Boys are likely to outperform girls again in terms of A*s, with one expert suggesting that they could also close the gap with their female classmates at the A grade boundary.
This year’s results mark a key step in major reforms to A-levels introduced by government in recent years, including a move away from coursework and modular exams, as well as a significant decision to separate AS-levels to form standalone qualifications.
The shake-up has led to a 42 per cent drop in AS-level entries this year, and school leaders have raised concerns that the reform has “sounded the death knell” for qualifications that were traditionally popular with many students and universities.
A snapshot survey of around 170 heads in England conducted by the Association of School and College Leaders found that around two-thirds have cut the number of AS courses they offer in the wake of the Government’s reforms, while 86 per cent said they expect to remove AS courses in the future.
ASCL general secretary Geoff Barton said: “It is increasingly clear that government reforms have sounded the death knell for AS-levels.
“AS-levels allowed students to study four subjects knowing they would all count towards a qualification, either an AS-level or a full A-level.
“They were intended as a way of broadening the curriculum and were valued by students, employers and universities.”
He added: “The great benefit of the old system was that it gave students a broader range of knowledge and allowed them to keep their options open for longer.
“The decision to decouple these qualifications was an entirely unnecessary reform which is narrowing the curriculum and reducing student choice.”
Under the previous system, sixth-formers typically took four subjects in their first year of the sixth-form, before deciding which three to continue with to full A-level in their second year.
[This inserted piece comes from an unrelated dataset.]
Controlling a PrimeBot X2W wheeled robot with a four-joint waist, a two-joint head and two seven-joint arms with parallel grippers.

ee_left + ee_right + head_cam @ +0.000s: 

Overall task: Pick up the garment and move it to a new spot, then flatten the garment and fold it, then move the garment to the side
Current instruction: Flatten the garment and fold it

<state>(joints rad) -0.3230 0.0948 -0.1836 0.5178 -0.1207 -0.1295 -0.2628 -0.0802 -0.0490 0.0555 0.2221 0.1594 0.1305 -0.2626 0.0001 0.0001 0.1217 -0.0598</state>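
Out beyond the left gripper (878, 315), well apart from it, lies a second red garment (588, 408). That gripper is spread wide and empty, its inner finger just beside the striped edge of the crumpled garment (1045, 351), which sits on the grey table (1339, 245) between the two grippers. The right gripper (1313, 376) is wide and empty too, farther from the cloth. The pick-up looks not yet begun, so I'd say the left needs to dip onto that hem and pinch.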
AS grades were often used by universities in making offers to applicants, as they were an indicator of a student’s final A-level results. The move to decouple AS-levels proved controversial at the time it was announced.
Ministers argued that universities learn little more from knowing teenagers’ AS-level results in addition to GCSE grades and insisted that the reform should not affect university admissions.
This year will also see the first A-level grades given in 13 subjects which have been reformed, including biology, chemistry, English language, English language and history. These changes mean that students sit all exams at the end of the two-year-courses, rather than throughout, with less coursework.
The Government’s exams overhaul could benefit male sixth-formers, according to Professor Alan Smithers, director of the Centre for Education and Employment Research at Buckingham University.
He said that major reforms to A-levels back in 2000 - which saw a swing towards pupils sitting exams throughout their two-year courses - had benefited girls. Now that this being reversed, it may advantage boys, particularly in terms of top grades.
Last year 8.5 per cent of boys were given the highest result of A*, compared to 7.7 per cent of girls, while there was just a 0.3 percentage point gap at A*-A, with girls ahead on 26 per cent.
Experts have previously suggested that girls tend to respond to modular courses, as they can apply themselves throughout the course, working towards specific modules or coursework, whereas boys are more likely to revise in the weeks before a final exam.
''I think cutting to the chase, what happened when A-levels changed from end-of-course to modular, which led to a big gap opening in favour of girls, suggests that the reversion to end-of-course examinations will lead to a narrowing of the gap.," Prof Smithers said.
Figures last year showed that 8.5 per cent of boys were given the highest result of A*, compared to 7.7 per cent of girls, while there was just a 0.3 percentage point gap at A*-A, with girls ahead on 26 per cent.
Last year, 25.8 per cent of A-level entries were awarded an A* or A, compared to 25.9 per cent the year before.
Yorkshire fared slightly worse than the national average but it did see the country’s biggest increase in pass rates.